The African Democratic Congress has reached 500,000 members after the Independent National Electoral Commission delisted Senator David Mark and Ogbeni Rauf Aregbesola as national chairman and national secretary. The party's National Publicity Secretary, Bolaji Abdullahi, announced the surge on his X account on Sunday, stating that membership had grown from over 40,000 registrations on April 2 to more than 500,000 new members between April 1 and the present. INEC's National Commissioner and Chairman of the Information and Voter Education Committee, Mohammed Haruna, confirmed the delisting on April 1, citing a court order requiring the commission to maintain the status quo in a legal tussle over leadership.
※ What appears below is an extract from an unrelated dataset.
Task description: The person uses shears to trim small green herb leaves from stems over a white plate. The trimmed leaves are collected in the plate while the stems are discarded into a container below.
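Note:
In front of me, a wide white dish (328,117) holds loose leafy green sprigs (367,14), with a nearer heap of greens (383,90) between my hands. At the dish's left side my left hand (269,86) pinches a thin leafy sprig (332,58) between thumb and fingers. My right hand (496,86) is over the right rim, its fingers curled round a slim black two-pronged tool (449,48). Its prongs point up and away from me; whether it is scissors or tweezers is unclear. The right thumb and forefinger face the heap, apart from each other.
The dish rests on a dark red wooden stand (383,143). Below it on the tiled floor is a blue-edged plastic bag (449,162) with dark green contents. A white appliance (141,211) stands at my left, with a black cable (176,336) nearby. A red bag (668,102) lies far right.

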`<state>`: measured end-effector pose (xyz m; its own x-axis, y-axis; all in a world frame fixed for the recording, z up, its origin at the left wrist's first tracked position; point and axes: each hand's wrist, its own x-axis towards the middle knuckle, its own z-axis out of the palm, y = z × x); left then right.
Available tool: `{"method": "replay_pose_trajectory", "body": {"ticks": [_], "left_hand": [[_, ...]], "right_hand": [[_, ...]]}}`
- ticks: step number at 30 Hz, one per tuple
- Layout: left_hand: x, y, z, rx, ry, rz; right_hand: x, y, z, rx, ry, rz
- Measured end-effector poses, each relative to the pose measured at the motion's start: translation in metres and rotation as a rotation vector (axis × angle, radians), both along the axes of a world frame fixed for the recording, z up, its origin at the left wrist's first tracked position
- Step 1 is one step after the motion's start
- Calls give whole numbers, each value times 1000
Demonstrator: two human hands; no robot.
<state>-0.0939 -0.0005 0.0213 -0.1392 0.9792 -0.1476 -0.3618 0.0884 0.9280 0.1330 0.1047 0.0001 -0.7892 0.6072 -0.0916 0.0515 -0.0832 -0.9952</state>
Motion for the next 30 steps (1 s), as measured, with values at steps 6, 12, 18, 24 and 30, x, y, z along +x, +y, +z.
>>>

The commission removed Mark and Aregbesola from its portal and declined to recognise Nafiu Bala Gombe, who had petitioned the court to be declared national chairman.
Haruna noted that INEC received conflicting legal demands, including a cautionary letter from Suleiman Usman SAN & Co. advising against recognising Gombe, and a counter-letter from Summit Law Chambers pushing for enforcement of a Court of Appeal judgment backing Gombe. Bolaji Abdullahi and PDP spokesperson Ini Ememobong described the delisting as "a calculated attempt to undermine democratic structures" and called on supporters to defend democratic principles.
A fivefold jump in ADC membership within days suggests voters are responding less to ideology than to perceived political exclusion. Bolaji Abdullahi's framing of the INEC move as an attack on democracy has clearly resonated with a large pool of disaffected Nigerians. This surge reflects not party strength but deepening public scepticism toward electoral authority and leadership legitimacy. For ordinary Nigerians, the ADC's sudden appeal lies not in its policies but in its position as a symbol of resistance.